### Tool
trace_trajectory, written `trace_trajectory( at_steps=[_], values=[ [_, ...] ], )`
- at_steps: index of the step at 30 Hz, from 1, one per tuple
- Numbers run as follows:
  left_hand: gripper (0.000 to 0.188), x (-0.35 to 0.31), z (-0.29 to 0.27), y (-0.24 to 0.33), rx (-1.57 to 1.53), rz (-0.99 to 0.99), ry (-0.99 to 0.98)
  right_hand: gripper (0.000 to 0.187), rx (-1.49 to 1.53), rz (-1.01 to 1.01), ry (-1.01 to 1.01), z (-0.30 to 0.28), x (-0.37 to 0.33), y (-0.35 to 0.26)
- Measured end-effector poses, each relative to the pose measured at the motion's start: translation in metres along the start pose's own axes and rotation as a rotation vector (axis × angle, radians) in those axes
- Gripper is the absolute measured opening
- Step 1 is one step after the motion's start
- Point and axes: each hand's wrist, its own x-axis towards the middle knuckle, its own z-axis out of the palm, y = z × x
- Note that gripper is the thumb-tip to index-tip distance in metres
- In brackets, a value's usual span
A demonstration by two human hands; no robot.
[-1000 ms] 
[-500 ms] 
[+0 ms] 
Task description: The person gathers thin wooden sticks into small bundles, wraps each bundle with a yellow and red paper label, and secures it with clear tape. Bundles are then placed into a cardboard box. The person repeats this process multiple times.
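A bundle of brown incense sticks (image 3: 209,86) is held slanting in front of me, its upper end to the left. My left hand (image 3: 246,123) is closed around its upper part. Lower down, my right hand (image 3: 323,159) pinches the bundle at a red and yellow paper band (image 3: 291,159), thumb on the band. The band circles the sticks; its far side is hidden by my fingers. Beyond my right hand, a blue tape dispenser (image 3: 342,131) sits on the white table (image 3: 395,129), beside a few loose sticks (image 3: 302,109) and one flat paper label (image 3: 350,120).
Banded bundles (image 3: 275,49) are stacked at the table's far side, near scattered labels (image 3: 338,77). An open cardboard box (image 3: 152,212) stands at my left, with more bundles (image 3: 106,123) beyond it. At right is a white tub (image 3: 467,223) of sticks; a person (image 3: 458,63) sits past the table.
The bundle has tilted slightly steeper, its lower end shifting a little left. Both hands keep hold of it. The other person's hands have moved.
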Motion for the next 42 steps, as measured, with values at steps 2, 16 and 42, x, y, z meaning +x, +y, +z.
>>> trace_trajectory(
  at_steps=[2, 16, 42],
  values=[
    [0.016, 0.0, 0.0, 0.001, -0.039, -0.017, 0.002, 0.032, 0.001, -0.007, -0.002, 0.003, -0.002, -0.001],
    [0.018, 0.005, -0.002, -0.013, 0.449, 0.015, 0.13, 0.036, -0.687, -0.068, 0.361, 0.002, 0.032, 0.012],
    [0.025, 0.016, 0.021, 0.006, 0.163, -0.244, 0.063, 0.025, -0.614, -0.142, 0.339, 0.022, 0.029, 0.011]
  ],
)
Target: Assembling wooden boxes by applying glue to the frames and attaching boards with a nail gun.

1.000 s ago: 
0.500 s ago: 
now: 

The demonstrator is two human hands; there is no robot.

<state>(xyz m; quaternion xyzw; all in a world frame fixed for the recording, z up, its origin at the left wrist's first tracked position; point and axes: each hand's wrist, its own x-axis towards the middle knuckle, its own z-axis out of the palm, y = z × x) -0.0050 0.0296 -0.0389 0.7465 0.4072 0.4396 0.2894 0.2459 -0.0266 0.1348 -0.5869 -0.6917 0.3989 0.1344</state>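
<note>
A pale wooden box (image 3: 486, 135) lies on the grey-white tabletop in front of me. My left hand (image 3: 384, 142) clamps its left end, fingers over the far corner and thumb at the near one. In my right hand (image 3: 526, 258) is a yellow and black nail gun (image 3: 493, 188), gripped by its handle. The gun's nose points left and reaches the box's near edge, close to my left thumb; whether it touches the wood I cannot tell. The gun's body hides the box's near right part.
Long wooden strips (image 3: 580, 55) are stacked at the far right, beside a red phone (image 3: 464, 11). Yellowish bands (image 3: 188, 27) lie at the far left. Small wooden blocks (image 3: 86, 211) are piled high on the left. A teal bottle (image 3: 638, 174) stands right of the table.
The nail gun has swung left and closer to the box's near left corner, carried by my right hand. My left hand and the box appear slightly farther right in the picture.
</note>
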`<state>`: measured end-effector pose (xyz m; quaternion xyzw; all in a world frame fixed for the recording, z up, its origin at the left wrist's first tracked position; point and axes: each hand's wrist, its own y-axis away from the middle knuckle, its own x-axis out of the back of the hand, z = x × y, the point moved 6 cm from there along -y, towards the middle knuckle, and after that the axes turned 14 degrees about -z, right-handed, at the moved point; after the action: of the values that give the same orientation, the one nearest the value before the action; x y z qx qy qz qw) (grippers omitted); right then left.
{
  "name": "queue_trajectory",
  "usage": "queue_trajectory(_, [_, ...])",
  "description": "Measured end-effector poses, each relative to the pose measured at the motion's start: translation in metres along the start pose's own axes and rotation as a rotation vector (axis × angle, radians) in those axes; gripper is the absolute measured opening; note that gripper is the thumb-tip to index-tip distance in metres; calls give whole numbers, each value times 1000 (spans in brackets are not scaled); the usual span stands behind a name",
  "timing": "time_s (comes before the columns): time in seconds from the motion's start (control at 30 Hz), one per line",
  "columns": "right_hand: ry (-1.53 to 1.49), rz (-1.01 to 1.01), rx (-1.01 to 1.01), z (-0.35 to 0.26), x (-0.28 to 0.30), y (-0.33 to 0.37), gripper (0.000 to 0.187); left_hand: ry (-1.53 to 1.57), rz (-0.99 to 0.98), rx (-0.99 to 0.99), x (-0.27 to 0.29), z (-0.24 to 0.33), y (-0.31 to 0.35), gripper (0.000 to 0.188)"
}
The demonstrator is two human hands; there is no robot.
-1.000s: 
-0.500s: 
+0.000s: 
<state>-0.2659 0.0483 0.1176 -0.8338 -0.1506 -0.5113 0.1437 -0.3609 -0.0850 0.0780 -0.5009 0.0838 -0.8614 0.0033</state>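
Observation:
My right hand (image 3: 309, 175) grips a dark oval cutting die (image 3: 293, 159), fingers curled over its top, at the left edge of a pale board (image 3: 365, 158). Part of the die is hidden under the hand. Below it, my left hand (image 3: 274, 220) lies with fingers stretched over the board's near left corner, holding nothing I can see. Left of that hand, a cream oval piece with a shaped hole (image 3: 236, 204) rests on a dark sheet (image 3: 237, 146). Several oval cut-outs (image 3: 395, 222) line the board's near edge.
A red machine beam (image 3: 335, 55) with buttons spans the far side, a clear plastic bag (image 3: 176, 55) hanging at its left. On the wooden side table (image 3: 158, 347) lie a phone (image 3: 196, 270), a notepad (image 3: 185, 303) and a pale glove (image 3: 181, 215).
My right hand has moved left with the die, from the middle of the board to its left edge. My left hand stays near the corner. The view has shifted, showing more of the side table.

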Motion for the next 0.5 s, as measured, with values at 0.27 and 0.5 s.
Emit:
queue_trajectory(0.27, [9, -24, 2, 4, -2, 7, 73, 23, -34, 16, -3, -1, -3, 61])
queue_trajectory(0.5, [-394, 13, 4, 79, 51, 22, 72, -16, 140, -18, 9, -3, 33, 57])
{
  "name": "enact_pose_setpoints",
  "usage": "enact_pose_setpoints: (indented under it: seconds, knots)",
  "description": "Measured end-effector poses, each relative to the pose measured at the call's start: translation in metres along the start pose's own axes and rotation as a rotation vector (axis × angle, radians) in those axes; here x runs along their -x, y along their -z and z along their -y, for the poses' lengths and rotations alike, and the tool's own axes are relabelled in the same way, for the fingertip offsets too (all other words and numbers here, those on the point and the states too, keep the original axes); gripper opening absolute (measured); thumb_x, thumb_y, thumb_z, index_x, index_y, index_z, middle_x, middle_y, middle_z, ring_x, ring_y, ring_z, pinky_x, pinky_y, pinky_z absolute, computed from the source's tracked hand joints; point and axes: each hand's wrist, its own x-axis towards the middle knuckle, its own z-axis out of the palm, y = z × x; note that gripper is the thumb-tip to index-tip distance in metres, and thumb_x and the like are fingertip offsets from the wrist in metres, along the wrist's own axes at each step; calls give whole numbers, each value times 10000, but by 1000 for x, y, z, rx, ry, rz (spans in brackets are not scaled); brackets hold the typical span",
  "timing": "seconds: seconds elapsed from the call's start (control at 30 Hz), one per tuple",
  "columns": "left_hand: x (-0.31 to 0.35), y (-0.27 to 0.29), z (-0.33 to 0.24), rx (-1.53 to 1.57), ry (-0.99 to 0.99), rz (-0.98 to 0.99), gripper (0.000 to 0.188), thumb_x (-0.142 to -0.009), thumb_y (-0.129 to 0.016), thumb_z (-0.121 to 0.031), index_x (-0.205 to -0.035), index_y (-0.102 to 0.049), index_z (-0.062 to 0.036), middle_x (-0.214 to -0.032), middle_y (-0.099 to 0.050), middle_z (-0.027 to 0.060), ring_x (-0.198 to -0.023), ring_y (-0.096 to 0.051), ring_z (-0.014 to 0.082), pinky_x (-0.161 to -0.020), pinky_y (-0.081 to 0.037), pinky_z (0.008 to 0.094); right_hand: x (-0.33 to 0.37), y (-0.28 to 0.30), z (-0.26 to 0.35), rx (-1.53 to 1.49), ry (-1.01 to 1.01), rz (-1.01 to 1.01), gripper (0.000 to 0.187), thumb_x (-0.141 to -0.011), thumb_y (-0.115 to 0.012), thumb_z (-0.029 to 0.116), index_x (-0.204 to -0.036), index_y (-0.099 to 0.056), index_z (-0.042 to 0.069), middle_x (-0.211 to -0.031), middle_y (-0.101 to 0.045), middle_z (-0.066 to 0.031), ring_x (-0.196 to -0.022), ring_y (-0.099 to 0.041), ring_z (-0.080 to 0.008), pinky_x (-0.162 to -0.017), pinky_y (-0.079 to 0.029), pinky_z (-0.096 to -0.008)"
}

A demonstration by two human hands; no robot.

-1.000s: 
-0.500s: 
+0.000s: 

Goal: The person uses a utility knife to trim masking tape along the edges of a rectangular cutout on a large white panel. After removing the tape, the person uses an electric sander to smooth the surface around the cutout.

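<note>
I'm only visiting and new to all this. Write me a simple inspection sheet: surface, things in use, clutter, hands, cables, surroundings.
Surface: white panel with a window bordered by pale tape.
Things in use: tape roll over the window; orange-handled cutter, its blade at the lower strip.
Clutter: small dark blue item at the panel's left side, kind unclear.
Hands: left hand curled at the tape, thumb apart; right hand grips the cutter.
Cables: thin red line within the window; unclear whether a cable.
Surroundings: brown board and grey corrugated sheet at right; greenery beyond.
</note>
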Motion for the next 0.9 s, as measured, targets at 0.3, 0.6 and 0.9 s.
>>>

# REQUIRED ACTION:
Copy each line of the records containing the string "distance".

# SOLUTION FOR THIS TASK:
- Note that gripper is the thumb-tip to index-tip distance in metres
  "description": "Measured end-effector poses, each relative to the pose measured at the motion's start: translation in metres along the start pose's own axes and rotation as a rotation vector (axis × angle, radians) in those axes; gripper is the absolute measured opening; note that gripper is the thumb-tip to index-tip distance in metres; calls give whole numbers, each value times 1000 (spans in brackets are not scaled); the usual span stands behind a name",
  "description": "Measured end-effector poses, each relative to the pose measured at the call's start: translation in metres along the start pose's own axes and rotation as a rotation vector (axis × angle, radians) in those axes; here x runs along their -x, y along their -z and z along their -y, for the poses' lengths and rotations alike, and the tool's own axes are relabelled in the same way, for the fingertip offsets too (all other words and numbers here, those on the point and the states too, keep the original axes); gripper opening absolute (measured); thumb_x, thumb_y, thumb_z, index_x, index_y, index_z, middle_x, middle_y, middle_z, ring_x, ring_y, ring_z, pinky_x, pinky_y, pinky_z absolute, computed from the source's tracked hand joints; point and axes: each hand's wrist, its own x-axis towards the middle knuckle, its own z-axis out of the palm, y = z × x; note that gripper is the thumb-tip to index-tip distance in metres, and thumb_x and the like are fingertip offsets from the wrist in metres, along the wrist's own axes at each step; calls give whole numbers, each value times 10000, but by 1000 for x, y, z, rx, ry, rz (spans in brackets are not scaled); brackets hold the typical span",

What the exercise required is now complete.